_EXERCISE DATA_:
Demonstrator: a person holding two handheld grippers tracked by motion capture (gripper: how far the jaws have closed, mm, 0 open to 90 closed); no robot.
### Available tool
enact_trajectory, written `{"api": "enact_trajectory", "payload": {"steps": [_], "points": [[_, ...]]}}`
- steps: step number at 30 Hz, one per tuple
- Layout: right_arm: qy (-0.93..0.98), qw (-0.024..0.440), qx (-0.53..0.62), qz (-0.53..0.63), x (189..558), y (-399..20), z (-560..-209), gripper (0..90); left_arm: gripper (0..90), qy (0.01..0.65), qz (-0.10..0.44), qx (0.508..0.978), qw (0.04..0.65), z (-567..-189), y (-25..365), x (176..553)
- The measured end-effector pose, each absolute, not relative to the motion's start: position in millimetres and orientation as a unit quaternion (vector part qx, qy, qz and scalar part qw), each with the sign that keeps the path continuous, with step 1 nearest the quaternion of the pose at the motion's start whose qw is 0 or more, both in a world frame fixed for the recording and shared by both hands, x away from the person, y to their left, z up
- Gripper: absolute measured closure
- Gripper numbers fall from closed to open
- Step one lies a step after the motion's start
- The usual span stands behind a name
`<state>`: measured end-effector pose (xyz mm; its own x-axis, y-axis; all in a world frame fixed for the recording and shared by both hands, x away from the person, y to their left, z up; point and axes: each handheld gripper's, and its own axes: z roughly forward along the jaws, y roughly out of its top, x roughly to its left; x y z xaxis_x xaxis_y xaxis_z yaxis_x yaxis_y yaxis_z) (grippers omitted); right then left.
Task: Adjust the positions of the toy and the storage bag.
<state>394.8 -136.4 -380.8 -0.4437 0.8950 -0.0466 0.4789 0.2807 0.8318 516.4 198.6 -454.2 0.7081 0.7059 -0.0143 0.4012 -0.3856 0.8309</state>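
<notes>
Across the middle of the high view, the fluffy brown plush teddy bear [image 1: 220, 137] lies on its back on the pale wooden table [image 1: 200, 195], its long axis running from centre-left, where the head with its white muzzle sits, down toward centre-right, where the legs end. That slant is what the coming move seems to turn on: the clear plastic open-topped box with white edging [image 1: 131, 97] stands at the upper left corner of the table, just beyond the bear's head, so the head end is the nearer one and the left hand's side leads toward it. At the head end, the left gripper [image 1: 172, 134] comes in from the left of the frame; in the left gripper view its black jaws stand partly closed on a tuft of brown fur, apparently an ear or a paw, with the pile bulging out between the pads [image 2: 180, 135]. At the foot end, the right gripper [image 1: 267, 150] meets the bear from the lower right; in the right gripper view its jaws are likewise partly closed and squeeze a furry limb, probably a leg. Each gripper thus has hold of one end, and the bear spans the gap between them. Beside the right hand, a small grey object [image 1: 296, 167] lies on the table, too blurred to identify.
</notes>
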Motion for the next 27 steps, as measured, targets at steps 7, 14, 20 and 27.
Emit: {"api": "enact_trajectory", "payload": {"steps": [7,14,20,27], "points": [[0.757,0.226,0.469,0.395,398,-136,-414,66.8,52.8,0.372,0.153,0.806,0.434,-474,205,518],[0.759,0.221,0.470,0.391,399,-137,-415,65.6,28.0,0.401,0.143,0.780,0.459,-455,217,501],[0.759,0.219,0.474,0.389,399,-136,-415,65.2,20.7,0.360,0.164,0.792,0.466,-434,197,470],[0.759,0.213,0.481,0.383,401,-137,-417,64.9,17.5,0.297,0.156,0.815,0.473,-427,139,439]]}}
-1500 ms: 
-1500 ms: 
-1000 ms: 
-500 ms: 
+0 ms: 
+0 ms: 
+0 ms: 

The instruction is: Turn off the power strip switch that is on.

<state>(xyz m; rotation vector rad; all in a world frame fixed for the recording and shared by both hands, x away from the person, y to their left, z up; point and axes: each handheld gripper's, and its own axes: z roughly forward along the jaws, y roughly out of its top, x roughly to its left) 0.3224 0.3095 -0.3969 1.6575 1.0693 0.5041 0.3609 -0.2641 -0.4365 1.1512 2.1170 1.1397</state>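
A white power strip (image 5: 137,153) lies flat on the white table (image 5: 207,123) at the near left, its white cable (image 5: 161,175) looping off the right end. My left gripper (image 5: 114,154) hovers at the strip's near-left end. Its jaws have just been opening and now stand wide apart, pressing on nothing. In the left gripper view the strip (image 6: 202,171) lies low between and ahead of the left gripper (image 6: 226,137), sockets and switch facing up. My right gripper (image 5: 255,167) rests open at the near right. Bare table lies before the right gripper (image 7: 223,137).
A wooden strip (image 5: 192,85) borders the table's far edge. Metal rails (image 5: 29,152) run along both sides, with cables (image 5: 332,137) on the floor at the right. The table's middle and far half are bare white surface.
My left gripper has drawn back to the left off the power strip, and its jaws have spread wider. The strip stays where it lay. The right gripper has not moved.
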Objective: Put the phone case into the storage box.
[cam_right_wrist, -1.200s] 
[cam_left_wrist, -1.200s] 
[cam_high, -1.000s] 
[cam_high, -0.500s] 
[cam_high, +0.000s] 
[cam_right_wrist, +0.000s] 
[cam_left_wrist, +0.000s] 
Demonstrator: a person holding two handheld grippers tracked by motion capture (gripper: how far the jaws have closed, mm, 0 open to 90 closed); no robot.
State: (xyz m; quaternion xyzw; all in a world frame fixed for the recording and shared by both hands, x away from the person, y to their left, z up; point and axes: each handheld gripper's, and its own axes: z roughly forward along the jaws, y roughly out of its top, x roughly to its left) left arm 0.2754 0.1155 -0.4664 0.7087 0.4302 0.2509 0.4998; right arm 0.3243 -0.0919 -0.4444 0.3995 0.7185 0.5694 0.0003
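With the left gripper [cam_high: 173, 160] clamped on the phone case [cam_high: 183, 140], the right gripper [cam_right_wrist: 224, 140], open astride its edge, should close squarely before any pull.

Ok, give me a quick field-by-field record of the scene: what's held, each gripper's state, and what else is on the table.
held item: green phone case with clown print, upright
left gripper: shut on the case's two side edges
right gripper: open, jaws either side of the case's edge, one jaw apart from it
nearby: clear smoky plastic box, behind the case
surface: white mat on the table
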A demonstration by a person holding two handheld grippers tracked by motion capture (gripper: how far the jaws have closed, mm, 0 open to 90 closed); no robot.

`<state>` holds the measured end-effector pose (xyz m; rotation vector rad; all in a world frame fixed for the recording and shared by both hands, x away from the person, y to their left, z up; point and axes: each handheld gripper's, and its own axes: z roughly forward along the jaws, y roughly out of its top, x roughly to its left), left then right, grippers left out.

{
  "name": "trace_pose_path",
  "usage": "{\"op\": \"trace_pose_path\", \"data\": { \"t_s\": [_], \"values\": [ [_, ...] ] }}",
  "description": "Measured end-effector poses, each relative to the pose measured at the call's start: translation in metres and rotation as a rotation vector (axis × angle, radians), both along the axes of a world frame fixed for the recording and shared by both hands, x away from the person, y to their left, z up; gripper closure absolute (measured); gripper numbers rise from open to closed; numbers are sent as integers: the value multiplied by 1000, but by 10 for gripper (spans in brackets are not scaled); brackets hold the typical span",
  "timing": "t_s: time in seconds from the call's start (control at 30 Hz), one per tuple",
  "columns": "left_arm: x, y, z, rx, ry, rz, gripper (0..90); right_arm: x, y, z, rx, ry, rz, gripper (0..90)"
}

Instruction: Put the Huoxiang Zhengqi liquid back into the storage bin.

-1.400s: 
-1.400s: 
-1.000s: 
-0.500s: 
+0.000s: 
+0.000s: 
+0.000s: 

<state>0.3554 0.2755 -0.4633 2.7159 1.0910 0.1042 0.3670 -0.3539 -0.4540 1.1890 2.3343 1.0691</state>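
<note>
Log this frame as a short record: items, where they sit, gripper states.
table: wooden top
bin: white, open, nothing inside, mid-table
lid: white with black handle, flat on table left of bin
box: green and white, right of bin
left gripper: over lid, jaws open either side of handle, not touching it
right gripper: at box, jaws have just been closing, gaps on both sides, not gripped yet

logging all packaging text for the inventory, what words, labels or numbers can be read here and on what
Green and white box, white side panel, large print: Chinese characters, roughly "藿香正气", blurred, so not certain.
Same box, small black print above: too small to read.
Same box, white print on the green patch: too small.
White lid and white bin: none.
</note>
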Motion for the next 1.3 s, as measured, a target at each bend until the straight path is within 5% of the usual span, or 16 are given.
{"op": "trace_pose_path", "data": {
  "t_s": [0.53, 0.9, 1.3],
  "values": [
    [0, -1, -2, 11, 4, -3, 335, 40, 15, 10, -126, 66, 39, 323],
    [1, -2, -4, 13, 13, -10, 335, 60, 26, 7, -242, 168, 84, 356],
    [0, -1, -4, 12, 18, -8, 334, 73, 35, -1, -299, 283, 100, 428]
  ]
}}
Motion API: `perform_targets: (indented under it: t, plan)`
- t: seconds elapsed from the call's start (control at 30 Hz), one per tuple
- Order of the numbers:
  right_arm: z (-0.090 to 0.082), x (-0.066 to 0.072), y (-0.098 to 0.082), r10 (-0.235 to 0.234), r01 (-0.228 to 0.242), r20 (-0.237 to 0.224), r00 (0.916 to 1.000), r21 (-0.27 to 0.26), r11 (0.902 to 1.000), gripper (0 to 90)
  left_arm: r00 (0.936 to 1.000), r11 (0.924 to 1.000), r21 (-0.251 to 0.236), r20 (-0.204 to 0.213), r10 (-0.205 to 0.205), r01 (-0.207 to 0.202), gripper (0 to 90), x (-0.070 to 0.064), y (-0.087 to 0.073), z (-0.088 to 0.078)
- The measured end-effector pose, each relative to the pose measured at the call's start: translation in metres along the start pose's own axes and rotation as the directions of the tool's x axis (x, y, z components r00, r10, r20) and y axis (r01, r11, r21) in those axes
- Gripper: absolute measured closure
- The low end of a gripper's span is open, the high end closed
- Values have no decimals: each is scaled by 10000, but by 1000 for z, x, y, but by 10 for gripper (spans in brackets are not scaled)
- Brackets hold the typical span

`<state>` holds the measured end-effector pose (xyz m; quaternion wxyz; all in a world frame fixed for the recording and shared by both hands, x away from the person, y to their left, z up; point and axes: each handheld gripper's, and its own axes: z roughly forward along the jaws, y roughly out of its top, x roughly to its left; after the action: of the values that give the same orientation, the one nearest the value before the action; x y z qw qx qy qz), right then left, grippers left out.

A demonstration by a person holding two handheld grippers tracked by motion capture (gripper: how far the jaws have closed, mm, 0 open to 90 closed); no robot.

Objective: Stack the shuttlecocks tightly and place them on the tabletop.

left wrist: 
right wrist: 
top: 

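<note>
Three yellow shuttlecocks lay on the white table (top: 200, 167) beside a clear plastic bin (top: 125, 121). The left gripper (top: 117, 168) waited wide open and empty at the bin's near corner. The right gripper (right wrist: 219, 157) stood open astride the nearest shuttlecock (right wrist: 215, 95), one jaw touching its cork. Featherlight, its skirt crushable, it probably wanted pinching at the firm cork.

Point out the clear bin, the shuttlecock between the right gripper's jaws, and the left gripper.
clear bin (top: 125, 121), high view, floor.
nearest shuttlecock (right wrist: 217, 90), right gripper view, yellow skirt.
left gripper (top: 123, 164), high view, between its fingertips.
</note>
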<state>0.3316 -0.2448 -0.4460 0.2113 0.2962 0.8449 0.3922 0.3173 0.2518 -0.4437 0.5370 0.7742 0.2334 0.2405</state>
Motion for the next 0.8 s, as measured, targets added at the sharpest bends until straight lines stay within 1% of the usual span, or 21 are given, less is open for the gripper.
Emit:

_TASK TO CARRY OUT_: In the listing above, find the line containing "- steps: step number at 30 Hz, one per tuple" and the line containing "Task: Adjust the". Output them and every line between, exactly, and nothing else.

_SOLUTION TO THIS TASK_:
- steps: step number at 30 Hz, one per tuple
- Layout: right_arm: qy (-0.93..0.98), qw (-0.024..0.440), qx (-0.53..0.62), qz (-0.53..0.63), x (189..558), y (-399..20), z (-560..-209), gripper (0..90); left_arm: gripper (0..90), qy (0.01..0.65), qz (-0.10..0.44), qx (0.508..0.978), qw (0.04..0.65), z (-567..-189), y (-25..365), x (176..553)
- The measured end-effector pose, each absolute, not relative to the motion's start: position in millimetres and orientation as a unit quaternion (vector part qx, qy, qz and scalar part qw), each with the sign that keeps the path continuous, with step 1 nearest the quaternion of the pose at the motion's start whose qw is 0 or more, both in a world frame fixed for the recording and shared by both hands, x away from the person, y to their left, z up
- Gripper: absolute measured closure
- Gripper numbers fall from closed to open
- Step one lies a step after the motion's start
- The usual span stands behind a name
`<state>`: measured end-effector pose (xyz mm; its own x-axis, y-axis; all in a world frame fixed for the recording and shared by both hands, x away from the person, y to their left, z up; point and axes: each handheld gripper's, and its own axes: z roughly forward along the jaws, y roughly out of its top, x roughly to its left; x y z xaxis_x xaxis_y xaxis_z yaxis_x yaxis_y yaxis_z) (grippers omitted); right then left.
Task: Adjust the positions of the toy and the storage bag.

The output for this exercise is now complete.